**Task brief**
What is needed here is an exact repetition of the records below, beginning at the line that has "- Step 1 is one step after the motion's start" and stopping after the line that has "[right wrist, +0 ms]".
◇ ◇ ◇ ◇ ◇
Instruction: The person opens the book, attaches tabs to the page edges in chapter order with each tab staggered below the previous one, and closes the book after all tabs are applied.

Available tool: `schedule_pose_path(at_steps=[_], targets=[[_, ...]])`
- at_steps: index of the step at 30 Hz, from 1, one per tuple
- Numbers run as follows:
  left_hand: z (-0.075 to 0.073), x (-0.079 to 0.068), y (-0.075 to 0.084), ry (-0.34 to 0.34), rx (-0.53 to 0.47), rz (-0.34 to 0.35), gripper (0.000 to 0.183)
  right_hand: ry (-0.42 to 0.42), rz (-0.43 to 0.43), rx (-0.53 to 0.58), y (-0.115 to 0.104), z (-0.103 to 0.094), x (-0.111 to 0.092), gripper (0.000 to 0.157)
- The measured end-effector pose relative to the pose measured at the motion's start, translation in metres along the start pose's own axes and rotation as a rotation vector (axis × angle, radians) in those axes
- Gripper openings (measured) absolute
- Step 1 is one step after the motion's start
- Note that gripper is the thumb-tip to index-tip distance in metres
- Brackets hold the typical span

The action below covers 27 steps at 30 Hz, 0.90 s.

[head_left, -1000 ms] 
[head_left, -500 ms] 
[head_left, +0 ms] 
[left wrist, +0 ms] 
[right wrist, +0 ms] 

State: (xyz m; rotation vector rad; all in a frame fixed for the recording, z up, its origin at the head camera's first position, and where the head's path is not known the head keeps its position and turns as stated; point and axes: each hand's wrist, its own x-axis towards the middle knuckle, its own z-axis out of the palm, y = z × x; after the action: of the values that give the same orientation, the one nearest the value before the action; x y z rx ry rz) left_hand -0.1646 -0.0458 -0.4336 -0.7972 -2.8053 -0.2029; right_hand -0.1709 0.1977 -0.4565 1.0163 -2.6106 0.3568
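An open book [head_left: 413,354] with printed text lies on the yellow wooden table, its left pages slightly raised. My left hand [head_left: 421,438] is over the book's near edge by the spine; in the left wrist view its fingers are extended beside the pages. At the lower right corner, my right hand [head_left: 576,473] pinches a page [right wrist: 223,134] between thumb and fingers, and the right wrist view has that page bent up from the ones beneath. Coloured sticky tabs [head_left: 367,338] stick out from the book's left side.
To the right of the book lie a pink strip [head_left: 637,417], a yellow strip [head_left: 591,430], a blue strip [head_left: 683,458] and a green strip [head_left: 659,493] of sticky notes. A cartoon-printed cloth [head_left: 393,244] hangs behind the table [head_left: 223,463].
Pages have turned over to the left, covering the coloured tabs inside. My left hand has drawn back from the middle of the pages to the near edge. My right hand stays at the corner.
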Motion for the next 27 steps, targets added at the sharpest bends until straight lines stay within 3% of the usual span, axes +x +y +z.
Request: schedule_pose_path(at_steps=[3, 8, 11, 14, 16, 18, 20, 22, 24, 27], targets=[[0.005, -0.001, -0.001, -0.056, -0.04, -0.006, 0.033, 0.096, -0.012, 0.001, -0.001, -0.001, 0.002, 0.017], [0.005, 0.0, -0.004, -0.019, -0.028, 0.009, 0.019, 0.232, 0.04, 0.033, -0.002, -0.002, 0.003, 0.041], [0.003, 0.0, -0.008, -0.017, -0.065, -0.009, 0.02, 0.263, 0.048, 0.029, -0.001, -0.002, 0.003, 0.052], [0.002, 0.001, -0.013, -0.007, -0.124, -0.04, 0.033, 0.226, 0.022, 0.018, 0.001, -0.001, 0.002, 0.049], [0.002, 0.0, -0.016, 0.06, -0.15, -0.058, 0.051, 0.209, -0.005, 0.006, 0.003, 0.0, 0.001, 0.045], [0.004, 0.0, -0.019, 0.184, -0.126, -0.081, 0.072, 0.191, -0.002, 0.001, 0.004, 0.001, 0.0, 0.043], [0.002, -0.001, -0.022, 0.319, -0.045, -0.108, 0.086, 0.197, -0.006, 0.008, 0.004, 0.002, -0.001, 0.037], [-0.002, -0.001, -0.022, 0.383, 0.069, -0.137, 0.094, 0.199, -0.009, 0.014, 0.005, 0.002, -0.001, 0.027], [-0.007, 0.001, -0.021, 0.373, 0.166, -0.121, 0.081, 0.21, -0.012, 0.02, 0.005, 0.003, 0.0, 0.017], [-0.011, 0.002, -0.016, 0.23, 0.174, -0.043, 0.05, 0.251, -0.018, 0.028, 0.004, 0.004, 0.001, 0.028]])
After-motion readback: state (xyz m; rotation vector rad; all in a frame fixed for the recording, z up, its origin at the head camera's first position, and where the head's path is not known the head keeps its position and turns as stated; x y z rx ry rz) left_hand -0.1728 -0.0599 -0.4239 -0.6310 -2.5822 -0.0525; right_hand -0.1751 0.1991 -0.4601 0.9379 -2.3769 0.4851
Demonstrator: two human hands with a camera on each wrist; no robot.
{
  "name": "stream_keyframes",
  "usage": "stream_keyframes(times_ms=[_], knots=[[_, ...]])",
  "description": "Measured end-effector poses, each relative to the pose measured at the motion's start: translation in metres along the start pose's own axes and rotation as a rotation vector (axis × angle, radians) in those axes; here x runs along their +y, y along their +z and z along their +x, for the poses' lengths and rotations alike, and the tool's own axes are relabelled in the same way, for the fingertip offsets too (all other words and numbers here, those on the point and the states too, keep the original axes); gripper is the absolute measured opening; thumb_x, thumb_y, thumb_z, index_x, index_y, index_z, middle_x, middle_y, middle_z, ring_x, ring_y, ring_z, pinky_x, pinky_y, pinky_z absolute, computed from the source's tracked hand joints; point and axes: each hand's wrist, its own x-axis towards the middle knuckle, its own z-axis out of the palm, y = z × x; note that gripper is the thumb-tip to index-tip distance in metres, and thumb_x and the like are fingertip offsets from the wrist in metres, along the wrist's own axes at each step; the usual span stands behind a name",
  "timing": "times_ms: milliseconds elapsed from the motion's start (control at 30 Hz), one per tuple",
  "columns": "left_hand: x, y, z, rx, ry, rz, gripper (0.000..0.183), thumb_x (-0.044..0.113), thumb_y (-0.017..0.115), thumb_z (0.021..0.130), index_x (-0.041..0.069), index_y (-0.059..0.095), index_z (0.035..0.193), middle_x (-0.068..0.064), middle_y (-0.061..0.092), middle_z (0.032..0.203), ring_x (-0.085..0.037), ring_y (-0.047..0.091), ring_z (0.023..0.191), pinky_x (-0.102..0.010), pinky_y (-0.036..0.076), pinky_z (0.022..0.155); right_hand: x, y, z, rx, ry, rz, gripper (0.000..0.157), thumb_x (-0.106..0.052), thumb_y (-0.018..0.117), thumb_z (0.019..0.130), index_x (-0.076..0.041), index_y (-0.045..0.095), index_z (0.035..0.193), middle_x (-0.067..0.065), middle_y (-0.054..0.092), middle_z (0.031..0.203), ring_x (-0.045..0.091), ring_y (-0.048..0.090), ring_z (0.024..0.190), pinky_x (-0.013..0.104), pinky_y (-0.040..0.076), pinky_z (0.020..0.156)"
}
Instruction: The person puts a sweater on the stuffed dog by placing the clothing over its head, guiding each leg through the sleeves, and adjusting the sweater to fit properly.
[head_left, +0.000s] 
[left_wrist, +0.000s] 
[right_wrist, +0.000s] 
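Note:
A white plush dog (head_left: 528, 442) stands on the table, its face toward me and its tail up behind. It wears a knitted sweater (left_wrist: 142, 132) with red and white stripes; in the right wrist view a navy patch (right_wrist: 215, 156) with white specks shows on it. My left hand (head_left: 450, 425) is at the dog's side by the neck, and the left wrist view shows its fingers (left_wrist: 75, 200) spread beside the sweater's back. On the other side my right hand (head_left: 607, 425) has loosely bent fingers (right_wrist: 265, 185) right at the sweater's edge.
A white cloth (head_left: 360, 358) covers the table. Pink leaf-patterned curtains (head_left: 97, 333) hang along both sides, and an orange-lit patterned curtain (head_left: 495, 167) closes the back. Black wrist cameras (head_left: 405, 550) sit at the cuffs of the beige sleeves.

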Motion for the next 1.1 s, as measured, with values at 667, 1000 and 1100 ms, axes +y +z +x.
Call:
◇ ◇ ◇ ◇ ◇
**Response to this exercise**
- Step 1 is one step after the motion's start
- Note that gripper is the thumb-tip to index-tip distance in metres
- Brackets hold the typical span

The action below covers 27 steps at 30 Hz, 0.90 s.

[head_left, -1000 ms] 
[head_left, -500 ms] 
[head_left, +0 ms] 
[left wrist, +0 ms] 
[right wrist, +0 ms] 

Nothing more remains for this exercise.